As far as I remember, the block data previously contained in it was irreparably lost (unless it was an unused block, lucky you!).
The other type altered the boot-code: it changed the disk from bootable to non-bootable, making the WB hand show up at the start. If you installed a fresh AmigaDOS bootblock on it, it booted again.

@Codetapper

Well, sorta stupid virus it is, undoubtedly.
But I do NOT think this has something to do with copy-protection. I repeat again: the checksum IS CORRECT, the error happens because block #11 (for example) has a pointer to the next block, which is block #2 in this example! And as you know, if the data block chain (example: 11 - 2 - 3 - 4) gets broken up by an NON-DATA block (00000000, thus treated as "unreadable" [in this case block #2]!), AmigaDOS spits out a checksum error.
And I say it again, just change the 00000000 to 00000008 and the disk works again. without having to modify ANYTHING ELSE (including the checksum).

Quote:

I assume from the investigation done that it does stuff up the games so they don't load

Exactly. And they load again if you "repair" the block by giving the "data block status" back to it.
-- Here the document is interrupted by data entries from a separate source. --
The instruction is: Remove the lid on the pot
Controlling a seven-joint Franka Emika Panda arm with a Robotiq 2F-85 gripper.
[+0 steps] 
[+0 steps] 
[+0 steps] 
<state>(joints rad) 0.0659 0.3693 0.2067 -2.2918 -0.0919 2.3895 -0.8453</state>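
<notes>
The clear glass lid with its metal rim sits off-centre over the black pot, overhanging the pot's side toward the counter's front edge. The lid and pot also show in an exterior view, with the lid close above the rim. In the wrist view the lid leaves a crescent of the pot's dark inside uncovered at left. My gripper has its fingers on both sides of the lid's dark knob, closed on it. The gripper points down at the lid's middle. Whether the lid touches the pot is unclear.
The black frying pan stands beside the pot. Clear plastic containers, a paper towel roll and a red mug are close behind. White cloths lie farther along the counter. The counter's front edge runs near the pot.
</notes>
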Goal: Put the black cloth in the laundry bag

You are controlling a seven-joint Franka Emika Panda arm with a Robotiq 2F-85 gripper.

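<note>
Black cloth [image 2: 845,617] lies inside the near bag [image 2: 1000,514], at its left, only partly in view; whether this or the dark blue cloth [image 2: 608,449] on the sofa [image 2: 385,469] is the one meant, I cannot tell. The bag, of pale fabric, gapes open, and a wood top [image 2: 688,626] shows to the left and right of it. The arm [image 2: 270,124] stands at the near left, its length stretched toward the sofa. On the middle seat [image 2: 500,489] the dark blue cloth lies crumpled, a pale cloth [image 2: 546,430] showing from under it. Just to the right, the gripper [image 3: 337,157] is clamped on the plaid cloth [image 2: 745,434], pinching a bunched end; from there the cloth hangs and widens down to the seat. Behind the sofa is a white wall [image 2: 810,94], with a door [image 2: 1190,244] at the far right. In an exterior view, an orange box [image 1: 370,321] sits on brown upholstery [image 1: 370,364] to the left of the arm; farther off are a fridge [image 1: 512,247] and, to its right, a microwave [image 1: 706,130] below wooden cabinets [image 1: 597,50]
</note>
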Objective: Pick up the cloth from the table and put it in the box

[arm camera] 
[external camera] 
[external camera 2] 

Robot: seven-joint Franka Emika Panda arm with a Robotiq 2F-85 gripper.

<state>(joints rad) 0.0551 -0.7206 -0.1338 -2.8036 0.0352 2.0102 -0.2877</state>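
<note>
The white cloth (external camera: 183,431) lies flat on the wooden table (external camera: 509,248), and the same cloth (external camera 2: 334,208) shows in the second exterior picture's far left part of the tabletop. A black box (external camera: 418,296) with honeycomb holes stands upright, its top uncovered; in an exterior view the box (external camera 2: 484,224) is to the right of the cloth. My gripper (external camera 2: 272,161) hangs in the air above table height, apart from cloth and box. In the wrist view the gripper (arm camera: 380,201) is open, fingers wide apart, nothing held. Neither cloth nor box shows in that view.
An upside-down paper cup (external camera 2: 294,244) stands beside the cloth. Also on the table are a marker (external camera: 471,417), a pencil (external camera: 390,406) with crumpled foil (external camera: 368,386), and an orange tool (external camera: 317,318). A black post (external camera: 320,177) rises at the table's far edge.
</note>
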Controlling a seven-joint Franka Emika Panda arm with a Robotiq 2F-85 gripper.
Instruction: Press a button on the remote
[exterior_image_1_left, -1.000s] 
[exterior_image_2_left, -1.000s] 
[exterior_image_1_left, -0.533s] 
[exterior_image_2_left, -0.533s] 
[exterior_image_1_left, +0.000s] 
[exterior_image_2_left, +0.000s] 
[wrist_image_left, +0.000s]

Well you cracked Gridiron back then, so just look at the uncracked disk image originally posted here. It's the same thing as with the disks I'm currently checking.

This is either a virus OR it was a means in the past by cracking groups to make disks unreadable for others (yes that's a verified true story, I did get some disks into my hands from a (former) group member that had an intentional checksum error on block #881 - all the Amigas of the group members were equipped with a PATCHED (!) kickstart ROM).